Everywhere in Germany, there is a severe shortage of qualified teachers in schools. Everyone who has children or still goes to school can tell what this means for us. Constantly changing teachers, lessons that are cancelled, merging of school classes and last but not least, the students are required to learn all the topics that have not been worked on on their own, whereby the tasks of the education system are simply shifted onto parents and students.

The situation is no different in Bavaria. According to a survey conducted by the Bavarian Teachers' Association (BLLV), about ten percent of the required positions cannot currently be filled.

Accordingly, the shortage of teachers at Bavarian schools is a recurring topic in politics. In recent months, the head of the CSU, Markus Söder, has proposed a number of measures to counteract the shortage.

These were presented by him very optimistically in the public. According to Söder, a whole 6,000 new teaching positions are supposed to be created by 2028.

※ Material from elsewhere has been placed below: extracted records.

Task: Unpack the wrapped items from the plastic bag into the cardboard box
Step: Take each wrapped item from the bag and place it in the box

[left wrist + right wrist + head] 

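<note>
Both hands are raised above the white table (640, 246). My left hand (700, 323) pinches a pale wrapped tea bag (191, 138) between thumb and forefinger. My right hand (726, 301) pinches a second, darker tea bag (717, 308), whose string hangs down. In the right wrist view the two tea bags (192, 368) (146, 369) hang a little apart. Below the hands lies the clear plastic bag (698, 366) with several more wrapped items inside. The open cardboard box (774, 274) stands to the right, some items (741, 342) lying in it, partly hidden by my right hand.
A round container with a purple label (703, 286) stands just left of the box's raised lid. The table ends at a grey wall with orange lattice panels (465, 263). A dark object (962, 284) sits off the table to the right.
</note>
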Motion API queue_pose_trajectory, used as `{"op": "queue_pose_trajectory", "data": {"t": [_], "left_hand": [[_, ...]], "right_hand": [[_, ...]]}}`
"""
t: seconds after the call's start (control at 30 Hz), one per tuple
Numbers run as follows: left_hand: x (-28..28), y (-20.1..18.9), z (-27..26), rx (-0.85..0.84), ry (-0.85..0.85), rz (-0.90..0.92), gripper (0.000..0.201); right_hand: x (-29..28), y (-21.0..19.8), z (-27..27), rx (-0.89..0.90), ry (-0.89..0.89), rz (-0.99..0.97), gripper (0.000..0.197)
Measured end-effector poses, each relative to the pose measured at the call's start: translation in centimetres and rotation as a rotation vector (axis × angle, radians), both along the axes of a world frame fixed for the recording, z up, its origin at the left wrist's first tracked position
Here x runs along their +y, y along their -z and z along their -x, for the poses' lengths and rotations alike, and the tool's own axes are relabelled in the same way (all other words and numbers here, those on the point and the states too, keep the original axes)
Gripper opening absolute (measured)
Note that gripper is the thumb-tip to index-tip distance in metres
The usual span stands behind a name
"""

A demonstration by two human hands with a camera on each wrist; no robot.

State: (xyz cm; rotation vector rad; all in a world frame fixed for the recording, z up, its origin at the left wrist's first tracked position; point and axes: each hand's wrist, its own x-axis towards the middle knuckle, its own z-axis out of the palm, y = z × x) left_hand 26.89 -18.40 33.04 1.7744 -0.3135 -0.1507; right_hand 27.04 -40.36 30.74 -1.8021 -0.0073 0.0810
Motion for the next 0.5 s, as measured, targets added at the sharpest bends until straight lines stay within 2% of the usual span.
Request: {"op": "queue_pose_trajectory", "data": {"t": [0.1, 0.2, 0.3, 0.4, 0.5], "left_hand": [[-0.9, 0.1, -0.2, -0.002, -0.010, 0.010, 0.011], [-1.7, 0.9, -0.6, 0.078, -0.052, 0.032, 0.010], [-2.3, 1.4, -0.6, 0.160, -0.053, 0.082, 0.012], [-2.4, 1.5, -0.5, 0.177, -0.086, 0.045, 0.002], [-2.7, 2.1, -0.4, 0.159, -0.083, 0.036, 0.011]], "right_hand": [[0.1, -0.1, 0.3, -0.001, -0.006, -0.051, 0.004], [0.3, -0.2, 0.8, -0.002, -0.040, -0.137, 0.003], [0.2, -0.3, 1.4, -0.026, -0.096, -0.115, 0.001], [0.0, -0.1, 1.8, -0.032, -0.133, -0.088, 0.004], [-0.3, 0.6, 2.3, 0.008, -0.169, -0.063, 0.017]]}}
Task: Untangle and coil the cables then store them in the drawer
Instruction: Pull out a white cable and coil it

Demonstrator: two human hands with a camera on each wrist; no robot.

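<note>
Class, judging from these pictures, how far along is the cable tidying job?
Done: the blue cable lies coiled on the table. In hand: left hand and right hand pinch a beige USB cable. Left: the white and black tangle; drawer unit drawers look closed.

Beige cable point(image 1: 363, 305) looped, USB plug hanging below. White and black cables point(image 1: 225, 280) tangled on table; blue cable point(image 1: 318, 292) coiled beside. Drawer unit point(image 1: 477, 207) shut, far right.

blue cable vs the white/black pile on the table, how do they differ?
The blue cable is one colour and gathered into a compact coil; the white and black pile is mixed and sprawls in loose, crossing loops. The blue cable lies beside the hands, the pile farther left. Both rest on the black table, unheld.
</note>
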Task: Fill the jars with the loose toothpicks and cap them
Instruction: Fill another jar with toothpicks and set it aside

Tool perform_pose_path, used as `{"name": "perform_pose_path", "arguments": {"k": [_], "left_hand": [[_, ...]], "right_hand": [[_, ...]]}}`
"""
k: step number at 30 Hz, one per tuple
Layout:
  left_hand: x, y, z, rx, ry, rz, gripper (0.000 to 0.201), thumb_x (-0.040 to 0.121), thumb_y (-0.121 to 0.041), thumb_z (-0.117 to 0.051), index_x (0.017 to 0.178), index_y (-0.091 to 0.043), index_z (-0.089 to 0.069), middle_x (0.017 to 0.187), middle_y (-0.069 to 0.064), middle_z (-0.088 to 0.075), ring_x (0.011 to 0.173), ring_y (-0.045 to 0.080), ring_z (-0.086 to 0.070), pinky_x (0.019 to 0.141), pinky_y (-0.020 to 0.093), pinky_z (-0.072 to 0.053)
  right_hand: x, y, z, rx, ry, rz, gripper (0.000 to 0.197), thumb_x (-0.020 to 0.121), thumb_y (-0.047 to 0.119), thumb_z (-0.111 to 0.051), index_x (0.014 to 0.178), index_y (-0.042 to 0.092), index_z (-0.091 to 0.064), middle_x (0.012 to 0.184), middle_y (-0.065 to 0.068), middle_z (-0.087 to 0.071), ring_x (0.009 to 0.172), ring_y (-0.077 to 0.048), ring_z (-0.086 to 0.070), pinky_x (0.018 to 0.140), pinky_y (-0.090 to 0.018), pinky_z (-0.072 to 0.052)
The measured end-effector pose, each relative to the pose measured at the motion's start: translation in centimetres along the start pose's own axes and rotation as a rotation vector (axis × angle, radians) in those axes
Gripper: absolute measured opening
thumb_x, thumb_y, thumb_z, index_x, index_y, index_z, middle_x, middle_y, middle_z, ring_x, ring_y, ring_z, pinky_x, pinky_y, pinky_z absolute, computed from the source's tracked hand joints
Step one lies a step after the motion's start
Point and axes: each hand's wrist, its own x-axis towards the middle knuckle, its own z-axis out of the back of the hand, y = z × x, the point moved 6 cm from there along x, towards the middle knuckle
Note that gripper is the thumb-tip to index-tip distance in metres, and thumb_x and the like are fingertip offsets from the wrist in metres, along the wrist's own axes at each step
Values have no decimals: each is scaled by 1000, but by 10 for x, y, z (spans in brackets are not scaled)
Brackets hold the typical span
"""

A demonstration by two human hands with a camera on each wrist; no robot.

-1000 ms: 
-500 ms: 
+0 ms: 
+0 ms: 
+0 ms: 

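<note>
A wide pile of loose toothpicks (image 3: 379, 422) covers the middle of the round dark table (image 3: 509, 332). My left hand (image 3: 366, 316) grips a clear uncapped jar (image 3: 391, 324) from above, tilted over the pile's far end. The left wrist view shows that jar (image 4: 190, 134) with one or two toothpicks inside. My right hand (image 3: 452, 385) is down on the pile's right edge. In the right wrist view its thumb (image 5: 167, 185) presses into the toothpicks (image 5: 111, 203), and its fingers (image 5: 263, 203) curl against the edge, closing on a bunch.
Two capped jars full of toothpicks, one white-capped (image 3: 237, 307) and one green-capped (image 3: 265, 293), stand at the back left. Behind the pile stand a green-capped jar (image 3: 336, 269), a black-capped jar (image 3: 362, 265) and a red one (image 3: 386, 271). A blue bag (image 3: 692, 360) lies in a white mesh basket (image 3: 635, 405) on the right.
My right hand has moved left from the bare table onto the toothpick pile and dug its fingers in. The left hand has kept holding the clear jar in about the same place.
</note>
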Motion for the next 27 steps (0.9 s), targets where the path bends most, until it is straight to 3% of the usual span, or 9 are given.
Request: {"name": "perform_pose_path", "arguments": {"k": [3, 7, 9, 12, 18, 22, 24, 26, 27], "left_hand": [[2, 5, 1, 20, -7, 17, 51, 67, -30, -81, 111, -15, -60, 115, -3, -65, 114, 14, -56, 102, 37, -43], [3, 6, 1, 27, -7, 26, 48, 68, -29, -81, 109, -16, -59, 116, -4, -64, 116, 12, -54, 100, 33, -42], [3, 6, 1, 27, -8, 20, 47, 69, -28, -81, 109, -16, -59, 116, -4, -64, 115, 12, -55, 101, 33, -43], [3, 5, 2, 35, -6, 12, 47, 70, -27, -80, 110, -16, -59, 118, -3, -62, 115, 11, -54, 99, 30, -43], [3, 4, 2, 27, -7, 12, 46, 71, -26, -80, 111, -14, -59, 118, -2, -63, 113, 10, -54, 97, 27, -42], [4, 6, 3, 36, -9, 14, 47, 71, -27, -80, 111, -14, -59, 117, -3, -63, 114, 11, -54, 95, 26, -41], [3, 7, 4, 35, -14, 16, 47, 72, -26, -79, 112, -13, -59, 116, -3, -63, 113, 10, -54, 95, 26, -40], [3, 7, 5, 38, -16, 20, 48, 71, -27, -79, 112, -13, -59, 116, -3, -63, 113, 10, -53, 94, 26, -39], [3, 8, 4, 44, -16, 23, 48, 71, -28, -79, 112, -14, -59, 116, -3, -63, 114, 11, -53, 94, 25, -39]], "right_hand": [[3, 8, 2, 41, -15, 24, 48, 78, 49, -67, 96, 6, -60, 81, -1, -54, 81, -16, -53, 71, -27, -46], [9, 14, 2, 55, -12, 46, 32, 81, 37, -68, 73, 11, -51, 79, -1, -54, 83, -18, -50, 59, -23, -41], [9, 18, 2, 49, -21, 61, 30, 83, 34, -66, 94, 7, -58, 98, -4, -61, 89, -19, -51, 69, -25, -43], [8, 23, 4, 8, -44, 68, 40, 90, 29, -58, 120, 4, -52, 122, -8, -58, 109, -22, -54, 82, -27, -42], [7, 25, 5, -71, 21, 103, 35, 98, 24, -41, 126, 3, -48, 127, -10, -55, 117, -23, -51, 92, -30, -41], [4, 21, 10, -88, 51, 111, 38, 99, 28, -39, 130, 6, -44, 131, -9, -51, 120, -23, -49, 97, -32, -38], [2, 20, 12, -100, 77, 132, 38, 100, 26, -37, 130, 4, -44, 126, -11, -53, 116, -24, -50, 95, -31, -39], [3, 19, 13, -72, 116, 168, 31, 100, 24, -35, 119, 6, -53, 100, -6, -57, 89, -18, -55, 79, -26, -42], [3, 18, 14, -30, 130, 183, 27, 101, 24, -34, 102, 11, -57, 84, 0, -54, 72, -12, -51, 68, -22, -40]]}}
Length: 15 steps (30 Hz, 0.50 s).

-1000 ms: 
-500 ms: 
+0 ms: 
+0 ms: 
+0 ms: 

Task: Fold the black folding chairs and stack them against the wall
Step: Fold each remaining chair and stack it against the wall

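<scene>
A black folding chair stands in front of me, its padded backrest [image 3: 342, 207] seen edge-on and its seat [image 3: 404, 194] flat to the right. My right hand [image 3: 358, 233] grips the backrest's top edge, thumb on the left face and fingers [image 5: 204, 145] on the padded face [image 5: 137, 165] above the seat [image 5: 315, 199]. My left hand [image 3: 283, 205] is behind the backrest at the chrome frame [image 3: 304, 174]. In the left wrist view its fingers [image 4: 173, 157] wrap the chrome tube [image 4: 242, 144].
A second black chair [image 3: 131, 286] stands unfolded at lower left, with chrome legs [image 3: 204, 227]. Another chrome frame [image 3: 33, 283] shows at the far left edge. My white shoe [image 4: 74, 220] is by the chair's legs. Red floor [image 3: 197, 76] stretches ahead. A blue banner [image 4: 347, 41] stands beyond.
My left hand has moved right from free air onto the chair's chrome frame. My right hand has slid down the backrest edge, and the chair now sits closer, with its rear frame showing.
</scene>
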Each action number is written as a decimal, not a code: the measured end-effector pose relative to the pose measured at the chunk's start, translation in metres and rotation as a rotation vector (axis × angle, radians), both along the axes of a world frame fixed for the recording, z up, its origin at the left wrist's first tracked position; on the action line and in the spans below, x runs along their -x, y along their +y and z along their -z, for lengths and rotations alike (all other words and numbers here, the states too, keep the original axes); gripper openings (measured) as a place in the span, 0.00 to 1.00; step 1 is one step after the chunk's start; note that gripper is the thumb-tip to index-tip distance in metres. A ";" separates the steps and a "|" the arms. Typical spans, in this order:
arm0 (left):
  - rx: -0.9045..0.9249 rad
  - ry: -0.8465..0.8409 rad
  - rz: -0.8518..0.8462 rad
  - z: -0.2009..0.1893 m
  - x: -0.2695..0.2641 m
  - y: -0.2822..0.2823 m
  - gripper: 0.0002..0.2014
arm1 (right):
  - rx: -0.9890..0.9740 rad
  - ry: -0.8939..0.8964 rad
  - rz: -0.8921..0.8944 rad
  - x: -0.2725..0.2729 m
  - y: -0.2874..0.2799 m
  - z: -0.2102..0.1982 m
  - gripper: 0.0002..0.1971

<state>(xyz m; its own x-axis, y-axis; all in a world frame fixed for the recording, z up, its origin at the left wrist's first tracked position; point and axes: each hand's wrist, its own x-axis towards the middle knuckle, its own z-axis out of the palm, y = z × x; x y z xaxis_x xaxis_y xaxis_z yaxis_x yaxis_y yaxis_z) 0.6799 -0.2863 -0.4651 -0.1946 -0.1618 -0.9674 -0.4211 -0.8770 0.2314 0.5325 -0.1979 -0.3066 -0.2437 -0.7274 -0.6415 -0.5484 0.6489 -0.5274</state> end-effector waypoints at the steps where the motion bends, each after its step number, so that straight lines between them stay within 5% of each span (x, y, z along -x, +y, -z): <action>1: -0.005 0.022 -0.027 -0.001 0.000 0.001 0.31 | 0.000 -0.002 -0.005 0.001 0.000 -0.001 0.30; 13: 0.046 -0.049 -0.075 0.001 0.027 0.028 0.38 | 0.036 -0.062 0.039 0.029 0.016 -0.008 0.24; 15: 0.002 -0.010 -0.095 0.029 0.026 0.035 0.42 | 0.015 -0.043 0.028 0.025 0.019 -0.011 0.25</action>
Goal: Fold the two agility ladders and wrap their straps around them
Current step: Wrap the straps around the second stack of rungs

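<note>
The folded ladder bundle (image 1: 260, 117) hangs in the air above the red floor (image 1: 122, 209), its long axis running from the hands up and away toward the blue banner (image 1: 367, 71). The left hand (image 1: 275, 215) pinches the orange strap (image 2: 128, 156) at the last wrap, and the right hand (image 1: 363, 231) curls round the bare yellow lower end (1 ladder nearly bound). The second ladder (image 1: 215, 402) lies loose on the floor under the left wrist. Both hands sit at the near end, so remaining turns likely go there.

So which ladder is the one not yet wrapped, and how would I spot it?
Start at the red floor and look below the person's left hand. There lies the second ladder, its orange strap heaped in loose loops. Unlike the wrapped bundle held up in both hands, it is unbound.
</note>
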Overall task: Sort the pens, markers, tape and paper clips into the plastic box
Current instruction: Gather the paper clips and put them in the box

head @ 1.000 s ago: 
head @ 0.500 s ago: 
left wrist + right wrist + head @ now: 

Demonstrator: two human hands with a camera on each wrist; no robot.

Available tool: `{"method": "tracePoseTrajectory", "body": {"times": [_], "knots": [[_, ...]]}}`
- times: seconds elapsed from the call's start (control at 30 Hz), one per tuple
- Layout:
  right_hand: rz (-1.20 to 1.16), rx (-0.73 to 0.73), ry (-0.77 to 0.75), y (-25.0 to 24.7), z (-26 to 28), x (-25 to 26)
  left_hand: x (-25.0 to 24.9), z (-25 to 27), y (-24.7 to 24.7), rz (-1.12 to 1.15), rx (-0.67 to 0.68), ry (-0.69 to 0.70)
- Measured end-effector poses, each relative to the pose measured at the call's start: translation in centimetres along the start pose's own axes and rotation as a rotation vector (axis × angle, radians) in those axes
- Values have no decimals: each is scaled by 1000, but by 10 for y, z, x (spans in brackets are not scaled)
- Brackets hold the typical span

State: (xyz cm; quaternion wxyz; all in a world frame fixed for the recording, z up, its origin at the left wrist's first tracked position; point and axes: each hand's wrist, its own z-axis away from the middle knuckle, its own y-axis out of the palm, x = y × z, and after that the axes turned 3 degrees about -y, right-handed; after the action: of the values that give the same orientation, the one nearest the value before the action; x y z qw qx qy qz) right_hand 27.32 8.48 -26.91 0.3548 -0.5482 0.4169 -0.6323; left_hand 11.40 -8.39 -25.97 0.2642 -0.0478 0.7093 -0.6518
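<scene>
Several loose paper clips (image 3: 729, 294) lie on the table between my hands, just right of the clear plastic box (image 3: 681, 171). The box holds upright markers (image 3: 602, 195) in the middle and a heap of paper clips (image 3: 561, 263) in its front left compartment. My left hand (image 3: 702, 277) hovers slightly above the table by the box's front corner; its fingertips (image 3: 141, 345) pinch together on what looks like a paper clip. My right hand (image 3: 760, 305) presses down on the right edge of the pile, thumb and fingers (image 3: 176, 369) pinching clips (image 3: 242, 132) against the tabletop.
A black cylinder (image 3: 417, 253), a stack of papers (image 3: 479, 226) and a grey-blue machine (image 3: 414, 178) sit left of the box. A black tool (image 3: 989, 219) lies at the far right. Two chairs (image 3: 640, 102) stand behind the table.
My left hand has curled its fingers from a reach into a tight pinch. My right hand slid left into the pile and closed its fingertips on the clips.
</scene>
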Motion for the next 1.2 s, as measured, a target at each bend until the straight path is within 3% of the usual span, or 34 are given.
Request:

But whether this announcement will actually be implemented is extremely questionable, because the issue of the shortage of teachers in schools is a popular election campaign issue with which one can go to catch votes.
 

One of the measures that was presented is the poaching of skilled workers from other states. With a so-called "start and moving assistance" a financial incentive is to be created around teaching specialists, above all new graduates freshly from the university to lure from other states.

In plain language, this means that the shortage of teachers in Bavaria is to be compensated for by exacerbating the situation in other states. The educational success of children and pupils depends anyway already on the purse of the parents, accordingly the situation in a richer Land like Bavaria is to be improved at expense of the poorer states of the Federal Republic.

A further presented measure which is to improve allegedly the bad situation at the Bavarian schools is an obligatory Praxissemester for teacher training students.

But many teachers' associations criticize this proposal and warn of its consequences.

Actually, the idea is that practical semesters as part of the teacher training program should serve to give prospective teachers an insight into the profession and enable them to gain specialist practical experience in the field. There is a position paper of the BLLV in which it is explained how practical semesters at schools should look like. This includes regular orientation meetings, portfolios, parents' evenings, conferences, job shadowing and yes, also self-led lessons - but only under supervision and good guidance.

So the professionals already in place are supposed to take time to properly train and teach students. However, teachers' associations warn that this cannot and will not be implemented in the current situation anyway.

In reality, this mandatory practical semester will therefore certainly not look like it should. There are already too few teachers who can ensure the quality of these practical semesters. Student teachers are therefore now to be thrown straight from the lecture hall into the schools and there into the deep end. Instead of training the prospective teachers properly, they are simply to take over the tasks of teaching specialists without the appropriate training and knowledge.

The quality of teaching will decrease in any case. It is also questionable whether the students concerned will continue their studies after they have been burned in this way or whether they will want to drop out immediately.

It seems as if the grandly propagated proposals of Söder are nothing more than empty promises that are supposed to bring in votes for the election campaign, but in reality change nothing about the acute shortage of teachers that prevails in Bavaria or at most shift it to other places.